CM Bhupendra Patel Urges Anganwadi Enrolment Ahead of Praveshotsav
Synopsis
Key Takeaways
Gujarat Chief Minister Bhupendra Patel on Monday, 22 June 2026, urged parents across the state to enrol three-year-olds in Anganwadi centres as the statewide Shala Praveshotsav gets under way from 23 to 25 June. Posting on X in Gujarati, Patel described the three-day drive as an occasion to embrace knowledge and education 'with heartfelt joy', and said the event would create lifelong memories for families whose children enter Anganwadis for the first time.
Context
In his post, CM Patel made a pointed appeal: 'જે બાળકોને ત્રણ વર્ષ થઈ ગયા છે, તેમને આંગણવાડીમાં પ્રવેશ ચોક્કસ કરાવો' — 'Children who have turned three must definitely be enrolled in Anganwadis.' He stressed that Anganwadis are not merely play spaces but structured environments where children receive pre-primary education, nutrition and healthcare, adding that the government has 'fully focused' on their holistic development. The post was tagged #AnganwadiPraveshotsav.
The Shala Praveshotsav is an annual Gujarat government initiative that mobilises officials, teachers and community leaders to personally accompany children to school or Anganwadi centres on the first day of the enrolment drive, turning admission into a public celebration rather than a bureaucratic exercise.
Policy Backdrop
Gujarat launched its first statewide Shala Praveshotsav in 2003 to address primary-school dropout and non-enrolment. The Anganwadi component was added after 2015 to capture children in the 3–6 age group before they reach Class 1. Anganwadi centres operate under the Integrated Child Development Services (ICDS), a central scheme running since 1975 that funds early childhood care, supplementary nutrition and preschool education at the village level.

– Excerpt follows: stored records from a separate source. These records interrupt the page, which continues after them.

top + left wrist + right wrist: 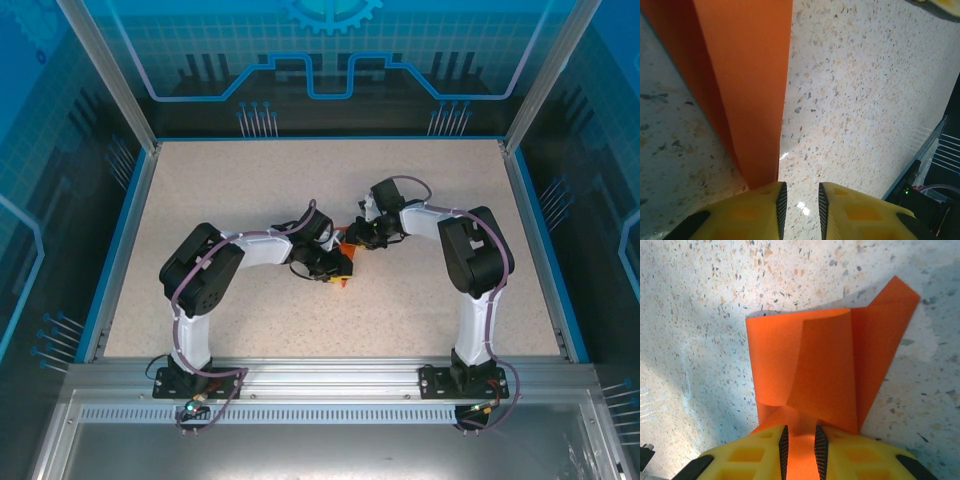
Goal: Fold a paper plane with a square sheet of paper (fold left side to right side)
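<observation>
The square sheet of paper [350, 247] is bright orange and lies partly folded in the middle of the speckled table, between the two grippers. In the right wrist view the paper [830, 360] has one flap curling over the rest and a corner pointing up right. My right gripper [801, 429] [368, 240] stands over its near edge with the jaws a little apart, and orange paper fills the gap between them. My left gripper [800, 187] [340, 270] is open with bare table between the jaws. The paper [750, 75] runs up from beside its left finger.
The speckled tabletop [250, 190] has a blue rim [540, 230] and aluminium posts at the back corners. A yellow finger of the other gripper [940, 6] peeks in at the top right of the left wrist view.
</observation>
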### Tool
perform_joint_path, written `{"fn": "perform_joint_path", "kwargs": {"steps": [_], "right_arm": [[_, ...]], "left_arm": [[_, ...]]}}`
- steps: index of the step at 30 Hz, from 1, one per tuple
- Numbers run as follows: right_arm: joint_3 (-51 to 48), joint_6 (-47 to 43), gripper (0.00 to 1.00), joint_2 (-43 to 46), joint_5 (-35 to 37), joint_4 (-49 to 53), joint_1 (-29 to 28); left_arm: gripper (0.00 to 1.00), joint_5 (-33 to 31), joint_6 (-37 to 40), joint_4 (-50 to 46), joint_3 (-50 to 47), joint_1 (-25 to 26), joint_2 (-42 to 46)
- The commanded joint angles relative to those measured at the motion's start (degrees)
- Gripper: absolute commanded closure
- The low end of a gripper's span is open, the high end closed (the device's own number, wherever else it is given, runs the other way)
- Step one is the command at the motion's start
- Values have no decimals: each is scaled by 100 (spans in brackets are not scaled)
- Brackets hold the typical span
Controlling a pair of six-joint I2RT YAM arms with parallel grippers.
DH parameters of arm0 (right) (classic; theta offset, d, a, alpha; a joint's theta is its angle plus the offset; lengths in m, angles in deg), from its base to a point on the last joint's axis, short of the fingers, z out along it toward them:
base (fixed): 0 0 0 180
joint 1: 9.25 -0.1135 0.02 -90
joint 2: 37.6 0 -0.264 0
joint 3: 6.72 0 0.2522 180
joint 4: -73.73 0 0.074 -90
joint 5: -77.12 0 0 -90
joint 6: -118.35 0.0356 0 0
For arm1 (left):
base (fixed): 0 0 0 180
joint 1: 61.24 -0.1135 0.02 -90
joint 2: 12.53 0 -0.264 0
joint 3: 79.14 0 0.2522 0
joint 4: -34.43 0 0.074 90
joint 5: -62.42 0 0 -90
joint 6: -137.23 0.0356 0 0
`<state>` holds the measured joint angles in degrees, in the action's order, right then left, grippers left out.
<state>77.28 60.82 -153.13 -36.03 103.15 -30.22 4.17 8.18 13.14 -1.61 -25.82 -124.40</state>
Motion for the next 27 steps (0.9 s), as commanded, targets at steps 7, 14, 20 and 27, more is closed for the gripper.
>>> {"fn": "perform_joint_path", "kwargs": {"steps": [7,14,20,27], "right_arm": [[-98,-91,74,-322,268,501,-52],[-107,-83,74,-321,259,499,-56],[-98,-90,74,-332,253,500,-56],[-98,-99,74,-330,253,506,-56]], "left_arm": [[70,195,-132,207,-93,2,-141],[69,416,-325,703,-189,26,-106],[64,415,-301,858,-279,6,273],[63,453,-265,886,-274,-16,295]]}}
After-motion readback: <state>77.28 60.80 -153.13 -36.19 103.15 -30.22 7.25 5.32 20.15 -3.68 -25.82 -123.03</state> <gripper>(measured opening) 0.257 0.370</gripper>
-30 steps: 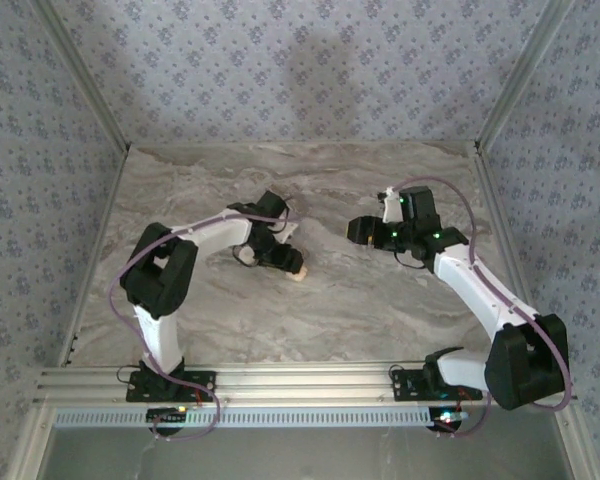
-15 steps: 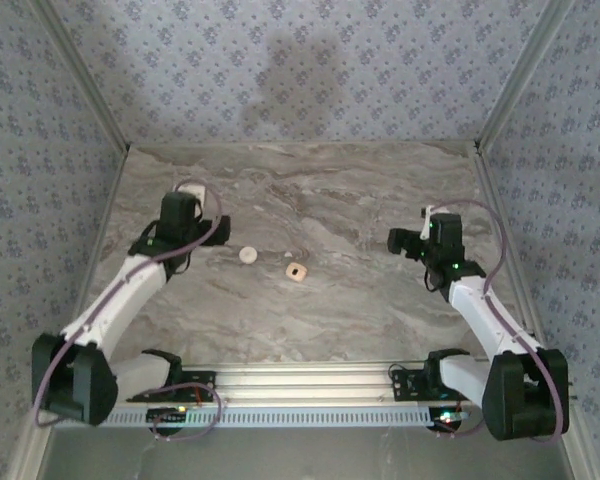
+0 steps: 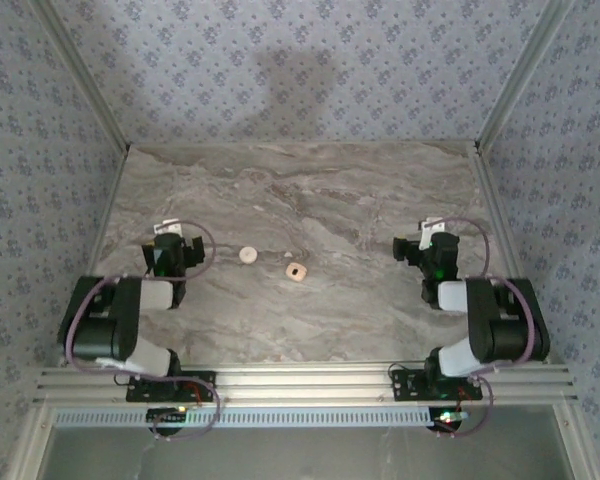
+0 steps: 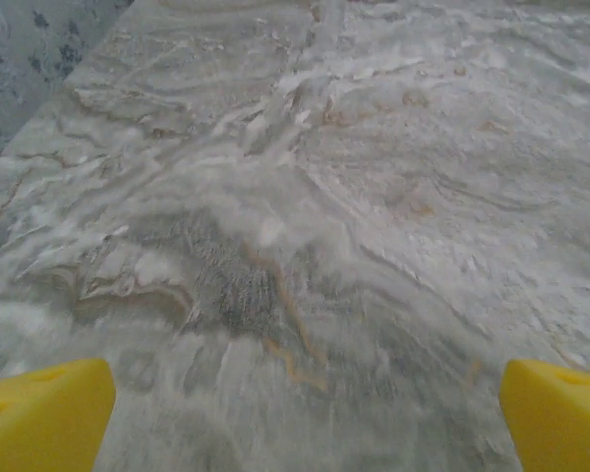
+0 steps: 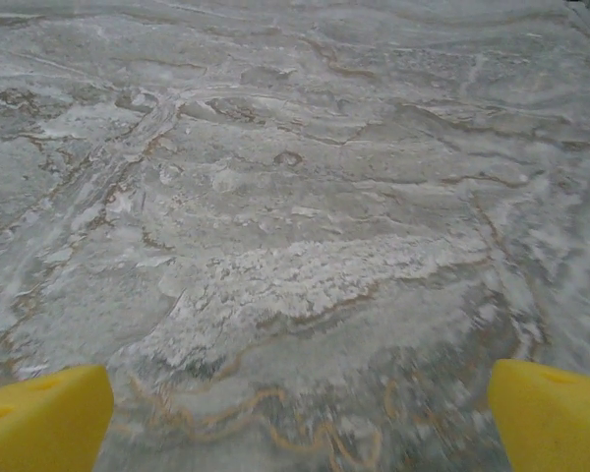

The drive now carries additional policy weight following the National Education Policy 2020, which introduced a dedicated early-childhood care and education (ECCE) component and directed states to strengthen Anganwadis for children aged 3–6. Gujarat has aligned the Praveshotsav with its effort to meet NEP 2020 targets for foundational literacy and numeracy by 2025–26.
Stakeholders and Impact
The drive directly affects preschool-age children, their parents — particularly in rural and semi-urban Gujarat — and the state's network of Anganwadi workers who serve as frontline facilitators. For families in villages, the Praveshotsav is often the first formal point of contact with the state's education and nutrition infrastructure.
Similar enrolment festivals have been adopted by other states seeking to integrate Anganwadi records with primary-school admission systems, making Gujarat's model a reference point for early-childhood policy across India. The emphasis on Anganwadis as centres of nutrition and health — not just learning — reflects a broader push to reduce child malnutrition alongside improving school-readiness.
What's Next
District-level enrolment figures from the 23–25 June drive are expected to be released after 25 June 2026, and education officials are likely to present state-level aggregates to the Chief Minister's office shortly thereafter. Observers will also watch for any announcements tied to Gujarat's 2026–27 state budget regarding Anganwadi infrastructure upgrades or expanded nutrition allocations. CM Patel's public call signals that the state intends to use this year's Praveshotsav to push Anganwadi enrolment numbers higher, setting a baseline ahead of the NEP 2020 foundational-stage assessment cycle.